TASK INSTRUCTIONS:
Reproduce, without any change, the span of lines from the opening of the records below to the line containing "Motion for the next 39", inclusive.
*** DATA TO PROCESS ***
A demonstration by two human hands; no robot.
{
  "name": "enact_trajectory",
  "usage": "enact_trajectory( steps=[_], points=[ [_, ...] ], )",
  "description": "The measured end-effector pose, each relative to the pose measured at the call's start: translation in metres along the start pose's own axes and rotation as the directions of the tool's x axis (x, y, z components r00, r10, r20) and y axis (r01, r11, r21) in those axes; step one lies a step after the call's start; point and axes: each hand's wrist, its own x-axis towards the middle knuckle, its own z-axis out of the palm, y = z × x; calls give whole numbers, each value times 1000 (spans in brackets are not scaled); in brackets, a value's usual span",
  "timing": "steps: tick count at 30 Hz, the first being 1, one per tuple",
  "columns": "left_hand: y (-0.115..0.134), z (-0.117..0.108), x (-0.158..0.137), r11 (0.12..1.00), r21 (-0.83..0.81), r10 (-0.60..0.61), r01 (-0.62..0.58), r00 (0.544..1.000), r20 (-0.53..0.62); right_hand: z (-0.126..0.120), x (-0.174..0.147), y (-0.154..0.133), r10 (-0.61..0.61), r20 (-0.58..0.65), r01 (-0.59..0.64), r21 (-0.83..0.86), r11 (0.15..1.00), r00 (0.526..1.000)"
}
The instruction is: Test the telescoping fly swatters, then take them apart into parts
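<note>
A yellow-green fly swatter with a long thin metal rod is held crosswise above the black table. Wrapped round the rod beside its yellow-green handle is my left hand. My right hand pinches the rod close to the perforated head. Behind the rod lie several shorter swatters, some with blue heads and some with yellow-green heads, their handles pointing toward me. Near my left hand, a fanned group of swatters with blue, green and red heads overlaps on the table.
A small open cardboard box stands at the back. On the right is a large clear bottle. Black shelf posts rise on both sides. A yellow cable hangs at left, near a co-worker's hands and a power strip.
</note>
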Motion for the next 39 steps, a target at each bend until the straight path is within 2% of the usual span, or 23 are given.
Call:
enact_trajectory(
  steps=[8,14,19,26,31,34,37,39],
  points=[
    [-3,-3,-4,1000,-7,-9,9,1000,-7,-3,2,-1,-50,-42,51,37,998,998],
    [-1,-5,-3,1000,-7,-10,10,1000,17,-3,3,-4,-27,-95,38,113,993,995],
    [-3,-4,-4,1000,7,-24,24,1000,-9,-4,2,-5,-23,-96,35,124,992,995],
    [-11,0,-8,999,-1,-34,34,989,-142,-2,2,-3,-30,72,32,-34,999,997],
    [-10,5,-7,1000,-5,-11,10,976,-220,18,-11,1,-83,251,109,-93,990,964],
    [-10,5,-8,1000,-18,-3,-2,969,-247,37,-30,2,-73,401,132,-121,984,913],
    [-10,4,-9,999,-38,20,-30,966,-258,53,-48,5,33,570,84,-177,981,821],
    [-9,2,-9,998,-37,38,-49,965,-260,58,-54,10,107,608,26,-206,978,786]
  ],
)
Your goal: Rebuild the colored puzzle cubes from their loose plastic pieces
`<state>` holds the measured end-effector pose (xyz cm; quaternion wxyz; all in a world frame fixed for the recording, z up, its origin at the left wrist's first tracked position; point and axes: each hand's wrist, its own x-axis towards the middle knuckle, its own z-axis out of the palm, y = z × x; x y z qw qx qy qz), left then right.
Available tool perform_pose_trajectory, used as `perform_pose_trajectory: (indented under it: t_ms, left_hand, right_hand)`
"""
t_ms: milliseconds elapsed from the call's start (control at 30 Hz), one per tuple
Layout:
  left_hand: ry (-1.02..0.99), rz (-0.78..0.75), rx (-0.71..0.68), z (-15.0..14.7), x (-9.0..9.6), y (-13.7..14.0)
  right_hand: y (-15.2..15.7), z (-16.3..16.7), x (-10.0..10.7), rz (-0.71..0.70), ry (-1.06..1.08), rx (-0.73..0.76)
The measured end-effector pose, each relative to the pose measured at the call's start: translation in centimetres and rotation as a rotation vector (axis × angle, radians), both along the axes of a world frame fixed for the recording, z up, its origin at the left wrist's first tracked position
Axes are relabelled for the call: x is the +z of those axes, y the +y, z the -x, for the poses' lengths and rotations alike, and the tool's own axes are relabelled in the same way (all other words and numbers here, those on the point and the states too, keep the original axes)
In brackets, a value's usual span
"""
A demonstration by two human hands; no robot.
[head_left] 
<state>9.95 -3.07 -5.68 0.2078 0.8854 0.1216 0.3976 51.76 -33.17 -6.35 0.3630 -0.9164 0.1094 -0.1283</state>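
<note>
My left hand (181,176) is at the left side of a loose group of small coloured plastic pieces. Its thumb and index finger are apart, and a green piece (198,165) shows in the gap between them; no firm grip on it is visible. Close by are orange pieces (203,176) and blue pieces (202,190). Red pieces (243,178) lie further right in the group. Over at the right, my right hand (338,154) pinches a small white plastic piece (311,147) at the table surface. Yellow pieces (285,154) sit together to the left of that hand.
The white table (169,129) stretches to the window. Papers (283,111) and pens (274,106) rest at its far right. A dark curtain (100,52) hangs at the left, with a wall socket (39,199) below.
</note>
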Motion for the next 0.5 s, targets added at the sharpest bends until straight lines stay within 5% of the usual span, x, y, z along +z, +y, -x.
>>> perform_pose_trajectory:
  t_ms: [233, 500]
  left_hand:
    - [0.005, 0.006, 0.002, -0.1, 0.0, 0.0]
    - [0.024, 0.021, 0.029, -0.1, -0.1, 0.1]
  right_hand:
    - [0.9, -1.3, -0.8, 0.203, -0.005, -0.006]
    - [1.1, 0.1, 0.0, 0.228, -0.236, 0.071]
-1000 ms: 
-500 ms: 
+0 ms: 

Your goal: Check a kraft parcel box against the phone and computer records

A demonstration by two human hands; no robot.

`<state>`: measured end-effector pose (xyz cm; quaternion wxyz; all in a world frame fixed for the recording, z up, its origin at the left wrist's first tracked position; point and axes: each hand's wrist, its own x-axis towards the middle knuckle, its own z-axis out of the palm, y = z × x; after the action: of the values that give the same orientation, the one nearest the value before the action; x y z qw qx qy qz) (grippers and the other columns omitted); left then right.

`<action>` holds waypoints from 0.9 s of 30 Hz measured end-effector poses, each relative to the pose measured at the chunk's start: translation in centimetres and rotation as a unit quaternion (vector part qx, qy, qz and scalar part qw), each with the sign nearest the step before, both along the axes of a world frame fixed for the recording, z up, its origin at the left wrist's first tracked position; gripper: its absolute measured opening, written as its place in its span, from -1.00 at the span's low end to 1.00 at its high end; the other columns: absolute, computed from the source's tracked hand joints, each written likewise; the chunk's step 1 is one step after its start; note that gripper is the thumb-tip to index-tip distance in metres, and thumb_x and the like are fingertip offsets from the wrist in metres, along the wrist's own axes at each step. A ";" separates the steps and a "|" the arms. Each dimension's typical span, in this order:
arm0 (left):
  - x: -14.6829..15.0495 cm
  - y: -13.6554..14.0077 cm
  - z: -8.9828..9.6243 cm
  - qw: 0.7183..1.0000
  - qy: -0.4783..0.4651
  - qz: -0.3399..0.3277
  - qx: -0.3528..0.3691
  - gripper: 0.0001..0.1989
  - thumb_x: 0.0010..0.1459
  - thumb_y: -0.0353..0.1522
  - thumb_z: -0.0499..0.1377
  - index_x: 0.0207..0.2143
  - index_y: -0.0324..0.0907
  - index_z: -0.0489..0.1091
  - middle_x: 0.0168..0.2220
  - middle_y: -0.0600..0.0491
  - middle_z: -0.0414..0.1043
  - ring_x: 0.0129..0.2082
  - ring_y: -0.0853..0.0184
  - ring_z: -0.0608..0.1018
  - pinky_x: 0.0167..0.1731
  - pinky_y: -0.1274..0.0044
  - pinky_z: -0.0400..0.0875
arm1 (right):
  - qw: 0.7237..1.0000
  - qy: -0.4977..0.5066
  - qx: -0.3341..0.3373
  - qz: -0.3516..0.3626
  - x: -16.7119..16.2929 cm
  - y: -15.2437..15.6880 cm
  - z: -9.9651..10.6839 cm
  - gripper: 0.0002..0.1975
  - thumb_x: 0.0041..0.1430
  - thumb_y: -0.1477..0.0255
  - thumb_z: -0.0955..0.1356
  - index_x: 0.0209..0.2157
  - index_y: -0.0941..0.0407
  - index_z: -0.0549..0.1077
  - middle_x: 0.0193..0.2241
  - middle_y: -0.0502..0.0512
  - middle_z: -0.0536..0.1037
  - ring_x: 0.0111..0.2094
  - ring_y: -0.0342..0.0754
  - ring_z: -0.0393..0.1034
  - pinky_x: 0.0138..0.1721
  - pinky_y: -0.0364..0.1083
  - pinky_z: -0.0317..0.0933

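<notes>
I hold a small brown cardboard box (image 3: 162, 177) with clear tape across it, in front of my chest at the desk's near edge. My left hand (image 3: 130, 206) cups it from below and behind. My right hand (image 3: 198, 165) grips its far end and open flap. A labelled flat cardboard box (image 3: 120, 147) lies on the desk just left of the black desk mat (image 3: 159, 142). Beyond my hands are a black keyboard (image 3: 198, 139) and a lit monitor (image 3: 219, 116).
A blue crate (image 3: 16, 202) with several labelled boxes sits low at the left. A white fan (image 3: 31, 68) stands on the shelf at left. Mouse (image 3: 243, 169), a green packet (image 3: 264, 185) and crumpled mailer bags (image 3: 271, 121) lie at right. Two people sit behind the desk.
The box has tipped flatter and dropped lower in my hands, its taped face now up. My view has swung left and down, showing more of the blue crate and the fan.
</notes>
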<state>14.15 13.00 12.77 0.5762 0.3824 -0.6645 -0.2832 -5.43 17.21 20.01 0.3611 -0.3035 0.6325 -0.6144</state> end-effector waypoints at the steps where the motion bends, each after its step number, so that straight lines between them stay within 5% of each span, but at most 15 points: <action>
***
TASK OUTPUT:
A demonstration by two human hands; no robot.
{
  "name": "enact_trajectory",
  "usage": "enact_trajectory( steps=[_], points=[ [_, ...] ], )",
  "description": "The measured end-effector pose, each relative to the pose measured at the call's start: translation in metres along the start pose's own axes and rotation as the directions of the tool's x axis (x, y, z components r00, r10, r20) and y axis (r01, r11, r21) in those axes; step one lies a step after the call's start; point and axes: each hand's wrist, its own x-axis towards the middle knuckle, its own z-axis out of the palm, y = z × x; calls give whole numbers, each value times 1000 (spans in brackets are not scaled); in brackets, a value's usual span",
  "timing": "steps: tick count at 30 Hz, the first being 1, one per tuple",
  "columns": "left_hand: y (-0.115..0.134), z (-0.117..0.108), x (-0.158..0.137), r11 (0.12..1.00), r21 (-0.83..0.81), r10 (-0.60..0.61), r01 (-0.62..0.58), r00 (0.544..1.000), r20 (-0.53..0.62); right_hand: z (-0.126..0.120), x (-0.174..0.147), y (-0.154..0.133), r10 (-0.61..0.61), r20 (-0.58..0.65), r01 (-0.59..0.64), r21 (-0.83..0.86), r11 (0.15..1.00), r00 (0.526..1.000)"
}
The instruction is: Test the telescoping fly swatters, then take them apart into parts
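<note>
A yellow-green fly swatter with a long thin metal rod is held crosswise above the black table. Wrapped round the rod beside its yellow-green handle is my left hand. My right hand pinches the rod close to the perforated head. Behind the rod lie several shorter swatters, some with blue heads and some with yellow-green heads, their handles pointing toward me. Near my left hand, a fanned group of swatters with blue, green and red heads overlaps on the table.
A small open cardboard box stands at the back. On the right is a large clear bottle. Black shelf posts rise on both sides. A yellow cable hangs at left, near a co-worker's hands and a power strip.
</note>
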Motion for the next 39 steps, a target at each bend until the straight path is within 2% of the usual span, or 23 are given.

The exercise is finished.